Emerging growth company ☐
If an emerging growth company, indicate by check mark if the registrant has elected not to use the extended transition period for complying with any new or revised financial accounting standards provided pursuant to Section 13(a) of the Exchange Act. o
Item 1.01 Entry into a Material Definitive Agreement
On June 26, 2026 Kimball Electronics, Inc., acting through its related wholly-owned subsidiaries (the “Company”), entered into a definitive agreement to acquire the shares of Helvoet Polymer Technologies B.V. and Helvoet Rubber & Plastics Technologies (India) Pvt. Ltd. (collectively referred to as “Helvoet”) from Hydratec Industries N.V. (the “Seller”). The acquisition closed on July 1, 2026.
The Company paid a cash purchase price of approximately of €90 million, or approximately $103 million. The transaction price is subject to certain post-closing working capital adjustments. Approximately €1.8 million of the cash purchase price otherwise payable to the Seller at the closing will be held in an escrow account after the closing to provide security for the fulfillment of the Seller’s obligations towards the Company pursuant to the Share Purchase Agreement. The acquisition was funded with a combination of the Company’s cash and existing lines of credit. The Share Purchase Agreement contains representations, warranties, indemnification provisions, termination provisions, and other clauses and provisions usual and customary for agreements of this type.
The foregoing description of the Share Purchase Agreement does not purport to be complete and is qualified by its entirety by reference to the full text of the Share Purchase Agreement, which is attached hereto as Exhibit 2.1 and is incorporated herein by reference.
Item 7.01 Regulation FD
On July 1, 2026, the Company issued a press release announcing the acquisition of Helvoet. The Company has scheduled a webcast on Wednesday, July 1, 2026 at 9 am Eastern Time to provide additional information and answer questions related to the acquisition.
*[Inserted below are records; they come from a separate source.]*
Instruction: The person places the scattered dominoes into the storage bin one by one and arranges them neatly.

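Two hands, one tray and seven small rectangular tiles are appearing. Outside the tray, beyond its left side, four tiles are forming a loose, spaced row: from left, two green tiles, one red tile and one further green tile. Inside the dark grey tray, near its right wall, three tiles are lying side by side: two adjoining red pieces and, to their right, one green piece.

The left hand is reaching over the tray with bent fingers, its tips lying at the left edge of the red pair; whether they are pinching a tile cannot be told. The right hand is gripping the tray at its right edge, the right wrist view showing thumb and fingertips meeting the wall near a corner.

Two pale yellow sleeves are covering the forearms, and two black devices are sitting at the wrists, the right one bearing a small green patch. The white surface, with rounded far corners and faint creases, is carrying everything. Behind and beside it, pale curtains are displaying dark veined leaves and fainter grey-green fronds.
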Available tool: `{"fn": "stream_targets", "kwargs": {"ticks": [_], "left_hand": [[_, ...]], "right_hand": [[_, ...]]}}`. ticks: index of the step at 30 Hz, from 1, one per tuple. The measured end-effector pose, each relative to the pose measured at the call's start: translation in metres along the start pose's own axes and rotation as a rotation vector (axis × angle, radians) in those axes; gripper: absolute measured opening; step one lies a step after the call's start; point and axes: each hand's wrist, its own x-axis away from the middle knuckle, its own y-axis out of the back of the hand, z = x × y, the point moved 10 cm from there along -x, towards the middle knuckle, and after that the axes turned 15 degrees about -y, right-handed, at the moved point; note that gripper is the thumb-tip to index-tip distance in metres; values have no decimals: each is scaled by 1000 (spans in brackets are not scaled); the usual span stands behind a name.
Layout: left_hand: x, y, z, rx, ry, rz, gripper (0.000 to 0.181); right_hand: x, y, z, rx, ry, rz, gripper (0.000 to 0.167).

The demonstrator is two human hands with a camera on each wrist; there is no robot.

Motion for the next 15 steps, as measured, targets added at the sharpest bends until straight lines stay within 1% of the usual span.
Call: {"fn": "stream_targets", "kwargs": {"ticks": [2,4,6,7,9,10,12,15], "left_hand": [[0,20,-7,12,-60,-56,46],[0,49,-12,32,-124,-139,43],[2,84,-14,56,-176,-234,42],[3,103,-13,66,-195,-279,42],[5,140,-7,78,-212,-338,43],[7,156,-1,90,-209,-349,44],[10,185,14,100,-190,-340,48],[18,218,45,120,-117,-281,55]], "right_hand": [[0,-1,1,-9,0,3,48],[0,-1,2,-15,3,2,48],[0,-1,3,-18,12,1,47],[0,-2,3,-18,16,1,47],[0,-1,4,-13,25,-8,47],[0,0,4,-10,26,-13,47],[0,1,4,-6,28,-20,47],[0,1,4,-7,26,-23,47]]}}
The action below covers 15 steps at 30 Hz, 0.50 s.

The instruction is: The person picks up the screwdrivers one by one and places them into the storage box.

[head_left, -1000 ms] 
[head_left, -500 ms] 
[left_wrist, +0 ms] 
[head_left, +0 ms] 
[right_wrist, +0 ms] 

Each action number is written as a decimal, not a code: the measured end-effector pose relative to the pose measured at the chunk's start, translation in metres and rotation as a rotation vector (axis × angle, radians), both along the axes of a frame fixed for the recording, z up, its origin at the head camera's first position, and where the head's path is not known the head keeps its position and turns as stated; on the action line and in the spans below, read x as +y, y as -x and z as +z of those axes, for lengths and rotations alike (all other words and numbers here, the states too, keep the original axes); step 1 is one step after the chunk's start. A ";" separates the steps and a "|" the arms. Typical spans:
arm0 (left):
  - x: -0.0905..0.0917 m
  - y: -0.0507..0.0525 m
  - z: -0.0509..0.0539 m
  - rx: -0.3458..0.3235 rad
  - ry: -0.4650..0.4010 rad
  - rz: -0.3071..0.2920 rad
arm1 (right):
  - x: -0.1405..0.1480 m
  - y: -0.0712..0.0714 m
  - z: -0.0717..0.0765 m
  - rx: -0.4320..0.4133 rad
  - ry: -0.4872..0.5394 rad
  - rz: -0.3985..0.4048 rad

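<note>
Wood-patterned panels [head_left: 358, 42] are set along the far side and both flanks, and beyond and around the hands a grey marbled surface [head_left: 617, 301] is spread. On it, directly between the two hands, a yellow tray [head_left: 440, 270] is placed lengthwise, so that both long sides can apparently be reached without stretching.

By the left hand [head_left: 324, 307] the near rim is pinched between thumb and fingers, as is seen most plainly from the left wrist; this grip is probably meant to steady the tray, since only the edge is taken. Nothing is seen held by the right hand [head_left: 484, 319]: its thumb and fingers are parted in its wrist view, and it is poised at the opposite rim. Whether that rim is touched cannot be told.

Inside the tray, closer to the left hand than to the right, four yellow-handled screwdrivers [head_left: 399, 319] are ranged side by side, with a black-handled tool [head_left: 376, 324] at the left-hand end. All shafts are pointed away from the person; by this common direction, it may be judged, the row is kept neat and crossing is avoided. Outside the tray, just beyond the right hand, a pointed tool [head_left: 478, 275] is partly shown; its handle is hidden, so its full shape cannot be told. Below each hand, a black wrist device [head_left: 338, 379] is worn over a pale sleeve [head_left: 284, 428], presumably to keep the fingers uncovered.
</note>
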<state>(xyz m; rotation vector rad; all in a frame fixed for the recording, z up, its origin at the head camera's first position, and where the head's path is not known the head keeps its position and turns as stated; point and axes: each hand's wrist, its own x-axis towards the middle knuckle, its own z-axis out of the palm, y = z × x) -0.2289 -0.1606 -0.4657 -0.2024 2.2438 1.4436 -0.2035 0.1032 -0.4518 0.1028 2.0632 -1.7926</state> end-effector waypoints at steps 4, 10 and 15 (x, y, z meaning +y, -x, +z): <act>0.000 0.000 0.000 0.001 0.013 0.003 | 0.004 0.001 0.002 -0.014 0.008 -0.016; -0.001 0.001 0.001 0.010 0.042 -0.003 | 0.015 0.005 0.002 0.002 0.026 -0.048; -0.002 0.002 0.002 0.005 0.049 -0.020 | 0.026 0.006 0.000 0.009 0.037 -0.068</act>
The Company’s press release is attached as Exhibit 99.1.
The information in Item 7.01 of this Form 8-K, including Exhibit 99.1, is being furnished and shall not be deemed “filed” for purposes of Section 18 of the Securities Exchange Act of 1934, as amended, or otherwise subject to the liabilities of that Section. The information in this Form 8-K shall not be incorporated by reference into any filing under the Securities Act of 1933, as amended, or under the Securities Exchange Act of 1934, as amended, except as shall otherwise be expressly set forth by specific reference in such filing.
Forward-Looking Statements
Certain statements contained within this document are considered forward-looking under the Private Securities Litigation Reform Act of 1995. The statements may be identified by the use of words such as “expect,” “should,” “goal,” “predict,” “will,” “future,” “optimistic,” “confident,” and “believe.” Undue reliance should not be placed on these forward-looking statements. These statements are based on current expectations of future events and thus are inherently subject to uncertainty. If underlying assumptions prove inaccurate or known or unknown risks or uncertainties materialize, actual results could vary materially from our expectations and projections. These forward-looking statements are subject to risks and uncertainties including, without limitation, global economic conditions, geopolitical environment and conflicts such as war, global health emergencies, availability or cost of raw materials and components, tariffs and other trade barriers, foreign exchange rate fluctuations, and our ability to convert new business opportunities into customers and revenue. Additional cautionary statements regarding other risk factors that could have an effect on the future performance of the company are contained in its Annual Report on Form 10-K for the year ended June 30, 2025.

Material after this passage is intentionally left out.